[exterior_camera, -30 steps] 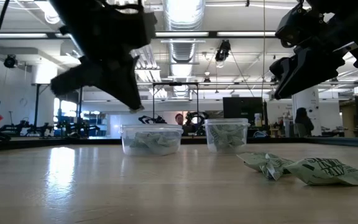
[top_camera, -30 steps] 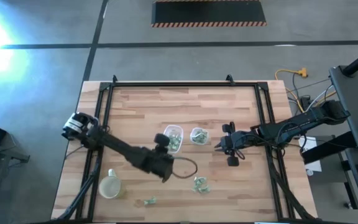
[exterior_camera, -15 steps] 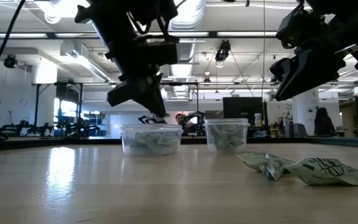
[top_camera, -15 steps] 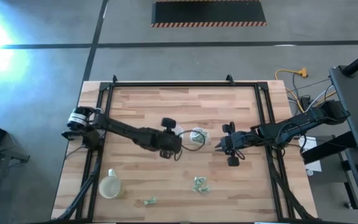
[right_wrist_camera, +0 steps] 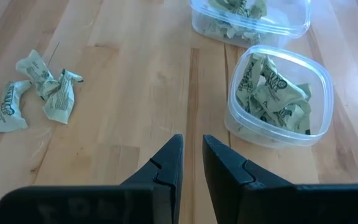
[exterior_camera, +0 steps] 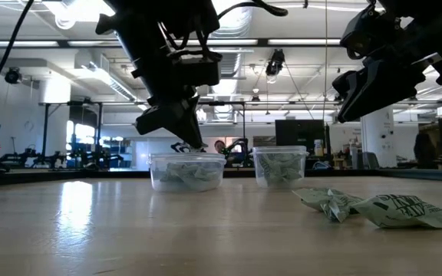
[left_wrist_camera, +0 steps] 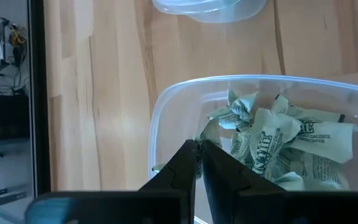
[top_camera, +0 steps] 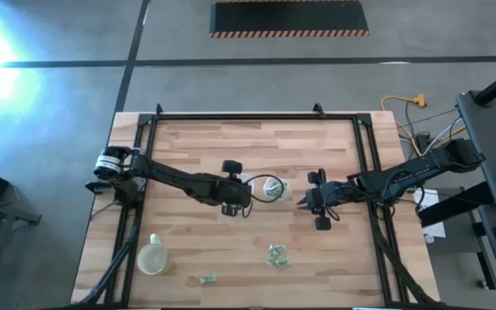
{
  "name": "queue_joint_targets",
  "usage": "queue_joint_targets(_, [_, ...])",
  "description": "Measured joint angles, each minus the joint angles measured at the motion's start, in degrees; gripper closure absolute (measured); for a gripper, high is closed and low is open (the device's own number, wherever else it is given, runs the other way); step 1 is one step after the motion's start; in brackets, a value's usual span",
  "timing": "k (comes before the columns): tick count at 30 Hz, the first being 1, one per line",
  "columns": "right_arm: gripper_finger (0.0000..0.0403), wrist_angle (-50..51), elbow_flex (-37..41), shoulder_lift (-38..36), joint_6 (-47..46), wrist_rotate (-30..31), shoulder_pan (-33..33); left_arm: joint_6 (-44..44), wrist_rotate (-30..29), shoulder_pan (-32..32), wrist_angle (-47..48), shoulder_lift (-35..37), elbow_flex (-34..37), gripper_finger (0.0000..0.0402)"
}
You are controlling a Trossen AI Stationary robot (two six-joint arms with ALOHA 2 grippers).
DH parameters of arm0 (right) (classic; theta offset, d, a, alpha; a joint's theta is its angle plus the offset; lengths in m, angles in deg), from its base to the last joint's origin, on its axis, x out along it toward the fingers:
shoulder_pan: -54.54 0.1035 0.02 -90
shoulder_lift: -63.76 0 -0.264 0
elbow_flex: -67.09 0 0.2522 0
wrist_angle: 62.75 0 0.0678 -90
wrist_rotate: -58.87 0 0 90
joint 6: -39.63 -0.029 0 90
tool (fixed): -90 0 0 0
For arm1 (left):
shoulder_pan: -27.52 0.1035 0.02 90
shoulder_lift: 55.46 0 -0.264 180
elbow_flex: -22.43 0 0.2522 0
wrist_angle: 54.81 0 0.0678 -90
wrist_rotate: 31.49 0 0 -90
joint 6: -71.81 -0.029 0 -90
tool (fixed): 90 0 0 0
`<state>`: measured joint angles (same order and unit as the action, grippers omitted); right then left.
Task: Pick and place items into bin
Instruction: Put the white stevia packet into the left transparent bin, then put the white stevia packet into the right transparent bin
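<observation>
Left jaws: the left gripper (left_wrist_camera: pixel 197 163) has its two fingers pressed almost together, with only a thin slit between the tips; no wrapped piece shows between them, so whether one is pinched there is not clear.
Left gripper position: it hangs just above the near rim of the left tub (left_wrist_camera: pixel 166 106), and the low view shows it over that tub (exterior_camera: pixel 186 170).
Change: a second ago the left arm was reaching toward the front of the table near the loose pieces; half a second ago it had swung over to the tubs, and now it has settled a little lower over the left one.
Meaning: this looks like the drop-off end of a carry, either about to let go or just finished; the tub already holds a heap of pale-green wrapped pieces (left_wrist_camera: pixel 278 146).
Right jaws: the right gripper (right_wrist_camera: pixel 192 158) has its fingers close together with a narrow gap and nothing held.
Right gripper position: it waits in the air beside the right tub (right_wrist_camera: pixel 278 93), unmoved across the second.
Pieces left: a small cluster (top_camera: pixel 276 254) and another piece (top_camera: pixel 207 277) lie near the front edge of the table (top_camera: pixel 188 146), well apart from the tubs.
Other: a lid (top_camera: pixel 152 256) lies at the front left.
</observation>
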<state>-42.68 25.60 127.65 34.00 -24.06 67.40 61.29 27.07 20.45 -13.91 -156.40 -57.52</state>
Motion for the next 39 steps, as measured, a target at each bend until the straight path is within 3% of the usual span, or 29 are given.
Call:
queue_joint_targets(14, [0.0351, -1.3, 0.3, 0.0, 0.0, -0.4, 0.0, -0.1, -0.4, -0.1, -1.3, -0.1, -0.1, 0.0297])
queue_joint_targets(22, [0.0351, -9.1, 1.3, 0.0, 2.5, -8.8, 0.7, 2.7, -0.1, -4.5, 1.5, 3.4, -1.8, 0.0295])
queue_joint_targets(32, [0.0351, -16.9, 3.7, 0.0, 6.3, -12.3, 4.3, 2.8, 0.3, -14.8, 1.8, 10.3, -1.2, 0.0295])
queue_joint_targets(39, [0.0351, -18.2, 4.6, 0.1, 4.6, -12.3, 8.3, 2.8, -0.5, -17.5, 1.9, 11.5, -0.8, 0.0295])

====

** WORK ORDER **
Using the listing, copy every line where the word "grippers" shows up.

** WRITTEN REPLY **
You are controlling a Trossen AI Stationary robot (two six-joint arms with ALOHA 2 grippers).
`<state>`: measured joint angles (same order and unit as the action, grippers omitted); right then left.

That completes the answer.